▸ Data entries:
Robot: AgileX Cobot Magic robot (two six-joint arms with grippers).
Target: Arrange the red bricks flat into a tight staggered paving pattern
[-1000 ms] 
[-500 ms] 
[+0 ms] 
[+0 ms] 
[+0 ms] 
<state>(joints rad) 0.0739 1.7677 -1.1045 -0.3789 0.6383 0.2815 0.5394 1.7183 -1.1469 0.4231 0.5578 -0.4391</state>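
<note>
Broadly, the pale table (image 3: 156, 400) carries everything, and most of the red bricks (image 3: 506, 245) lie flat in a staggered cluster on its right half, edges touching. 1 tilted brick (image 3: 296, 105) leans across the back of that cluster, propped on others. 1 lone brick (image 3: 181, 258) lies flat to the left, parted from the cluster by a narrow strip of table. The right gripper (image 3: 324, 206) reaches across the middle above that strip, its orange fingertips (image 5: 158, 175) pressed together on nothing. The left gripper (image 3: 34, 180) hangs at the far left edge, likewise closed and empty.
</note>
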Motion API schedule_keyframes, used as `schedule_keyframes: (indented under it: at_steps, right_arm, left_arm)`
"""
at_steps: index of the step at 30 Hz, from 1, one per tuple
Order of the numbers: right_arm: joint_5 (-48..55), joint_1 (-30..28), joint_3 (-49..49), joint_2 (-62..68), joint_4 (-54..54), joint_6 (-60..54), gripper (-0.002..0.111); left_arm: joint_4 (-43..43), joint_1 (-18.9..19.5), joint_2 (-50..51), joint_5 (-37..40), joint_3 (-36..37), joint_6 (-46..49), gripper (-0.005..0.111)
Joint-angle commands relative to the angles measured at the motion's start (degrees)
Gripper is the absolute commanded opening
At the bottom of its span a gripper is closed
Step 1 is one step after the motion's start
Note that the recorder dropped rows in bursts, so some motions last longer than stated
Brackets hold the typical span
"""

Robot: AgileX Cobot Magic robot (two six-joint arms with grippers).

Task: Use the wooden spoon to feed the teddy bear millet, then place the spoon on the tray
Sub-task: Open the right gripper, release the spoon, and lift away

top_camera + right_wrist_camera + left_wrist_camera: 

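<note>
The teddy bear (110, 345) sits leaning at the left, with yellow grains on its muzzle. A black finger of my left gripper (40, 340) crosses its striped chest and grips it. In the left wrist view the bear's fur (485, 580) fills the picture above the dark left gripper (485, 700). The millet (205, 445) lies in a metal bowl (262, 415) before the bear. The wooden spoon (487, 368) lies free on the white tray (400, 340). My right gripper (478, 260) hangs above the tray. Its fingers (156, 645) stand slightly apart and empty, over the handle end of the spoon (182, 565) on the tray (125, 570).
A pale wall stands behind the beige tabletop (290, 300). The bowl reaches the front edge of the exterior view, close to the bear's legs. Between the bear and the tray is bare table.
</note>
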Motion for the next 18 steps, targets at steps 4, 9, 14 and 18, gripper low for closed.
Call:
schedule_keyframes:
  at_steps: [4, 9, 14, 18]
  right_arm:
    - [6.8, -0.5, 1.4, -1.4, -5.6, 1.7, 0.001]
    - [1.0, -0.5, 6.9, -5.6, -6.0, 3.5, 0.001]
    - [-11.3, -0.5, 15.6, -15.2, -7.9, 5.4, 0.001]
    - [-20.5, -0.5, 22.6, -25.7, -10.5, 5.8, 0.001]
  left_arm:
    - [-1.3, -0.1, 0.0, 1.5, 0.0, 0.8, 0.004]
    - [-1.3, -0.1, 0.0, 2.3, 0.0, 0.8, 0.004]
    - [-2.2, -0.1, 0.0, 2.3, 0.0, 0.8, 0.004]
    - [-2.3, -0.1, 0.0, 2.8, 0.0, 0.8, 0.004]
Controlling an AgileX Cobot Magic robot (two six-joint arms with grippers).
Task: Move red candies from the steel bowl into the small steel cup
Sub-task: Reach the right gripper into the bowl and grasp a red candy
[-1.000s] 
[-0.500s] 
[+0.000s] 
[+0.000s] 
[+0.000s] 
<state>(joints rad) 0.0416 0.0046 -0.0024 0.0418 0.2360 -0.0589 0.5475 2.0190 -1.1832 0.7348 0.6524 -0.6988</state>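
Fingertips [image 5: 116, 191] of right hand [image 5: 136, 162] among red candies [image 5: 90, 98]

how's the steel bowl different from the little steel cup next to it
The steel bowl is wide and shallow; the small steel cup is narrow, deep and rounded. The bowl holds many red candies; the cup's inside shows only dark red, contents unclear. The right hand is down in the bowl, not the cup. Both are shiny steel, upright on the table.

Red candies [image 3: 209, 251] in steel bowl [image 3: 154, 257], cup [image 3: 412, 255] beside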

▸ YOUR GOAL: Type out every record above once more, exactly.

▸ WRITTEN RESPONSE:
Robot: AgileX Cobot Magic robot (two six-joint arms with grippers).
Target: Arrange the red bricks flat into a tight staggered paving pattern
[-1000 ms] 
[-500 ms] 
[+0 ms] 
[+0 ms] 
[+0 ms] 
<state>(joints rad) 0.0739 1.7677 -1.1045 -0.3789 0.6383 0.2815 0.5394 1.7183 -1.1469 0.4231 0.5578 -0.4391</state>
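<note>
Broadly, the pale table (image 3: 156, 400) carries everything, and most of the red bricks (image 3: 506, 245) lie flat in a staggered cluster on its right half, edges touching. 1 tilted brick (image 3: 296, 105) leans across the back of that cluster, propped on others. 1 lone brick (image 3: 181, 258) lies flat to the left, parted from the cluster by a narrow strip of table. The right gripper (image 3: 324, 206) reaches across the middle above that strip, its orange fingertips (image 5: 158, 175) pressed together on nothing. The left gripper (image 3: 34, 180) hangs at the far left edge, likewise closed and empty.
</note>
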Motion API schedule_keyframes, used as `schedule_keyframes: (indented under it: at_steps, right_arm, left_arm)`
"""
at_steps: index of the step at 30 Hz, from 1, one per tuple
Order of the numbers: right_arm: joint_5 (-48..55), joint_1 (-30..28), joint_3 (-49..49), joint_2 (-62..68), joint_4 (-54..54), joint_6 (-60..54), gripper (-0.002..0.111); left_arm: joint_4 (-43..43), joint_1 (-18.9..19.5), joint_2 (-50..51), joint_5 (-37..40), joint_3 (-36..37), joint_6 (-46..49), gripper (-0.005..0.111)
Joint-angle commands relative to the angles measured at the motion's start (degrees)
Gripper is the absolute commanded opening
At the bottom of its span a gripper is closed
Step 1 is one step after the motion's start
Note that the recorder dropped rows in bursts, so some motions last longer than stated
Brackets hold the typical span
"""

Robot: AgileX Cobot Magic robot (two six-joint arms with grippers).

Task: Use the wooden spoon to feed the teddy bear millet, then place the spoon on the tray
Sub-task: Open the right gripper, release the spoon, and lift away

top_camera + right_wrist_camera + left_wrist_camera: 

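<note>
The teddy bear (110, 345) sits leaning at the left, with yellow grains on its muzzle. A black finger of my left gripper (40, 340) crosses its striped chest and grips it. In the left wrist view the bear's fur (485, 580) fills the picture above the dark left gripper (485, 700). The millet (205, 445) lies in a metal bowl (262, 415) before the bear. The wooden spoon (487, 368) lies free on the white tray (400, 340). My right gripper (478, 260) hangs above the tray. Its fingers (156, 645) stand slightly apart and empty, over the handle end of the spoon (182, 565) on the tray (125, 570).
A pale wall stands behind the beige tabletop (290, 300). The bowl reaches the front edge of the exterior view, close to the bear's legs. Between the bear and the tray is bare table.
</note>
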Motion for the next 18 steps, targets at steps 4, 9, 14 and 18, gripper low for closed.
Call:
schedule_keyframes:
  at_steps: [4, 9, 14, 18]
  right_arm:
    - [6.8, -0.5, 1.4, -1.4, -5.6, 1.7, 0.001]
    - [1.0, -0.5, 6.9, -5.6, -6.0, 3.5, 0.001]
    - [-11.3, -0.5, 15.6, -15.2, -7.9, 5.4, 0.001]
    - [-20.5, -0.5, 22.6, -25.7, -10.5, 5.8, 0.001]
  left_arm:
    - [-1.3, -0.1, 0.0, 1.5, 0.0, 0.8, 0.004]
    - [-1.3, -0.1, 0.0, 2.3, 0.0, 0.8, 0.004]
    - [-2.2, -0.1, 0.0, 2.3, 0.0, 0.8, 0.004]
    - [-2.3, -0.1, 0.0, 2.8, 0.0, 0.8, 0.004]
Controlling an AgileX Cobot Magic robot (two six-joint arms with grippers).
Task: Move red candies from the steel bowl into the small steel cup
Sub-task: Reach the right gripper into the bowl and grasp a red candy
[-1.000s] 
[-0.500s] 
[+0.000s] 
[+0.000s] 
[+0.000s] 
<state>(joints rad) 0.0416 0.0046 -0.0024 0.0418 0.2360 -0.0589 0.5475 2.0190 -1.1832 0.7348 0.6524 -0.6988</state>
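Fingertips [image 5: 116, 191] of right hand [image 5: 136, 162] among red candies [image 5: 90, 98]

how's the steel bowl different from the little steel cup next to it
The steel bowl is wide and shallow; the small steel cup is narrow, deep and rounded. The bowl holds many red candies; the cup's inside shows only dark red, contents unclear. The right hand is down in the bowl, not the cup. Both are shiny steel, upright on the table.

Red candies [image 3: 209, 251] in steel bowl [image 3: 154, 257], cup [image 3: 412, 255] beside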

No more work is left in this exercise.